The road leading up to Kiyomizu had been crowded for some time now. A monk carrying a gong passed by. A woman in formal travel dress passed by. After her, and rather unusually, came a wickerwork ox-cart drawn by a yellow ox. All of them appeared through the sparse reed slats of the blind, from right and from left, and no sooner had they come into view than they were gone. Amid all that movement, the only thing unchanged was the color of the earth in the narrow road, where the afternoon sun warmly toasted the spring.
Watching this stream of people from inside the workshop without any particular purpose, a young samurai suddenly seemed to think of something and called out to his master, the potter.
"As usual, there seem to be a great many people going to pray to the Kannon."
"Indeed there are."
Perhaps because his attention was on his work, the potter answered a little irritably. But he was an old man with small eyes, an upturned nose, and something faintly comical about him; there was not the slightest malice in either his face or his manner. He was wearing what seemed to be a hemp robe. With his limp crumpled eboshi cap on his head, he looked like one of the figures from the picture scrolls of Bishop Toba, which were so admired these days.
"Maybe I ought to start making daily visits myself. When a man can't get ahead like this, life becomes unbearable."
"You jest, sir."
"Not at all. If it meant being granted good luck, I'd be devout too. Daily visits, a retreat at the temple, whatever it took, it'd be cheap enough. In the end it's just a matter of doing a bit of business with the gods and Buddhas."
The young samurai, speaking in the breezy, showy tone natural to his age, licked his lower lip and looked restlessly around the workshop. It was a shabby little thatched hut built against a bamboo grove, so cramped inside that it almost stopped up one's nose. Yet while the street beyond the blind whirled with ceaseless motion, here every jar and flask, their reddish earthen surfaces breathing in the gentle spring breeze, seemed to have sat in silence just so for a hundred years. Apparently even the swallows would not build a nest on the ridgebeam of this house. ...
Since the old man did not answer, the young samurai continued.
"An old fellow like you must have seen and heard all sorts of things by now. Tell me, then. Does the Kannon really grant people good fortune?"
"Indeed she does. In old times, at least, I have heard there were such cases from time to time."
"What sort of cases?"
"Well, I could hardly explain it all in a word. Still, I doubt such stories would be especially amusing to a gentleman like yourself."
"Poor old man, you don't know me. I'm a fellow with at least a little piety in him. If I were really to be granted luck, then tomorrow even..."
"Piety, is it? Or a merchant's instinct?"
The old man smiled, the wrinkles gathering at the corners of his eyes. The clay he had been kneading had finally taken the shape of a jar, and he seemed a good deal more at ease.
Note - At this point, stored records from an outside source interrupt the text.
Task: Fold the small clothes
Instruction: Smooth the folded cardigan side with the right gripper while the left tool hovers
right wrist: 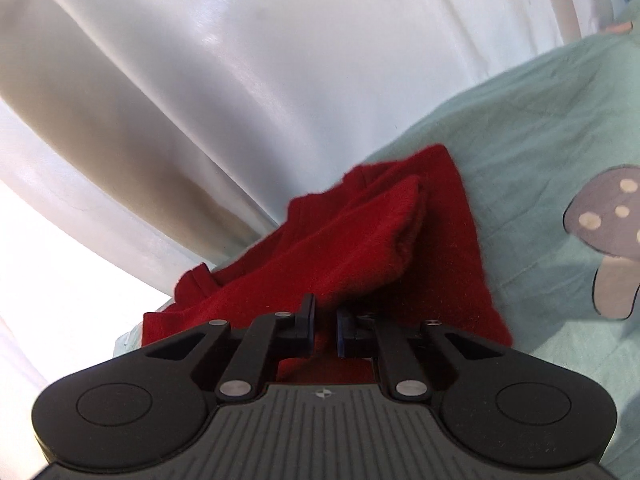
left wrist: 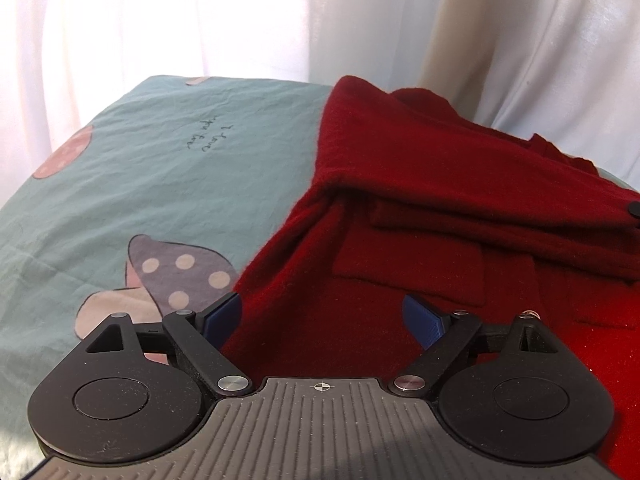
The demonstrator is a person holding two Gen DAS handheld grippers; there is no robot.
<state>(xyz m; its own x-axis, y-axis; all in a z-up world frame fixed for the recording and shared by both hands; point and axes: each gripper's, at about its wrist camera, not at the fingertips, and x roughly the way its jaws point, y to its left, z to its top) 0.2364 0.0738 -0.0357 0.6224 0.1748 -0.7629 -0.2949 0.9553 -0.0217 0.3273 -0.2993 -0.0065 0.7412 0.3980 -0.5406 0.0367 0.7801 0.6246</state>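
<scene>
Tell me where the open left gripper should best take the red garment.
Probably the garment's near left edge, coming from the sheet side: the left gripper already straddles it, and the cloth there looks thin, unlike the thicker folded layers farther back.

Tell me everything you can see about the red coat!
The red coat looks like thick, fuzzy wool. It lies partly folded on the mushroom-print sheet, one layer lapped over another. A pocket flap and a dark button show. The left gripper is open over its lower edge. The right gripper is nearly closed, pinching a fold.
</scene>
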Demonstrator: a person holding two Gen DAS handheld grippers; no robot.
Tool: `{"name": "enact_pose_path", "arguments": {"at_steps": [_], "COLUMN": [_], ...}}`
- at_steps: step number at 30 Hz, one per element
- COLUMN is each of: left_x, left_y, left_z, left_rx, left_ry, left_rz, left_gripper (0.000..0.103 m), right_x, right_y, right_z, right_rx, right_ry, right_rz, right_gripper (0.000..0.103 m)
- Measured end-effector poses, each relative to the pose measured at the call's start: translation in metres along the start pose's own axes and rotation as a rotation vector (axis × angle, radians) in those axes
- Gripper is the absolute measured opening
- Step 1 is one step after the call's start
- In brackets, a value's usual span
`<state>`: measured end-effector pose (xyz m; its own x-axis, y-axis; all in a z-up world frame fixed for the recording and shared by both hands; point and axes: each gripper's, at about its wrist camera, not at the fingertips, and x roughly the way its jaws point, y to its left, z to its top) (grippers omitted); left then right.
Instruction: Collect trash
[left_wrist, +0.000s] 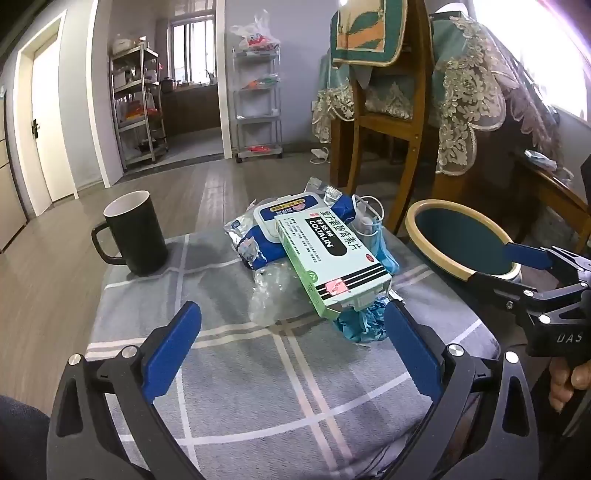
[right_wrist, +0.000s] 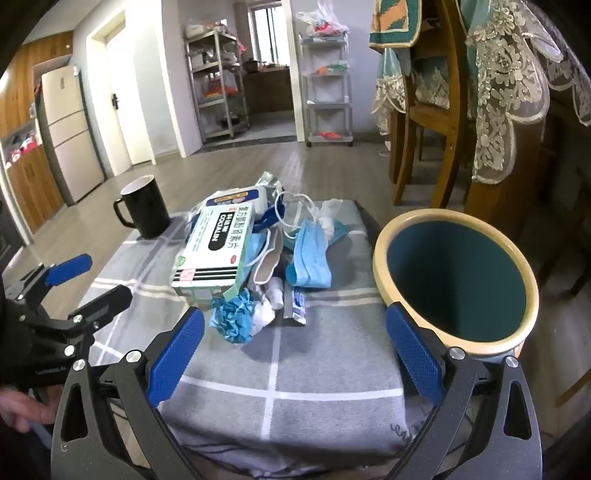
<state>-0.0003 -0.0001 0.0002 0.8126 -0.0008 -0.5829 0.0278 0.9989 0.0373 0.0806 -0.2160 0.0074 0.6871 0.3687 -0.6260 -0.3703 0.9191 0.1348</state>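
**Both grippers wide over the trash pile**

While you held both tools tilted down toward the small table, its grey plaid cloth (left_wrist: 236, 369) lay soft and woven under everything. Farthest left stood a glossy black mug (left_wrist: 135, 232) with a white inside, upright, handle to the left, well apart from the pile. At the middle sat the heap of trash: a crinkled blue-and-silver foil wipes pack (left_wrist: 273, 225) with a rigid white flip lid, and a flat pale-green cardboard medicine box (left_wrist: 332, 254) resting tilted across it. A crumpled blue glove (right_wrist: 232, 317) poked out from under the box's near end, and a pleated blue face mask (right_wrist: 308, 258) with white ear loops lay just right of the box. Right of the table stood the round bin (right_wrist: 384, 258), cream-rimmed and dark teal inside, its mouth open.

Your left gripper (left_wrist: 291, 354) hovered low in front of the pile, its ribbed blue pads spread wide with nothing between them. Your right gripper (right_wrist: 293, 354) hung likewise, jaws fully apart and empty, its right pad in front of the bin's rim. Your fingers (left_wrist: 565, 384) wrapped the right tool's black handle.
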Motion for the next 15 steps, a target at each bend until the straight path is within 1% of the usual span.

"Matters like the intentions of gods and Buddhas are not so easily understood when one is as young as you, sir."
"Of course I don't understand them. That's why I'm asking you."
"No, no, it is not simply a question of whether gods and Buddhas grant fortune or do not grant it. It is a question of whether the fortune they grant is good or bad."
"But once you've been granted it, don't you know? Whether it's good fortune or bad?"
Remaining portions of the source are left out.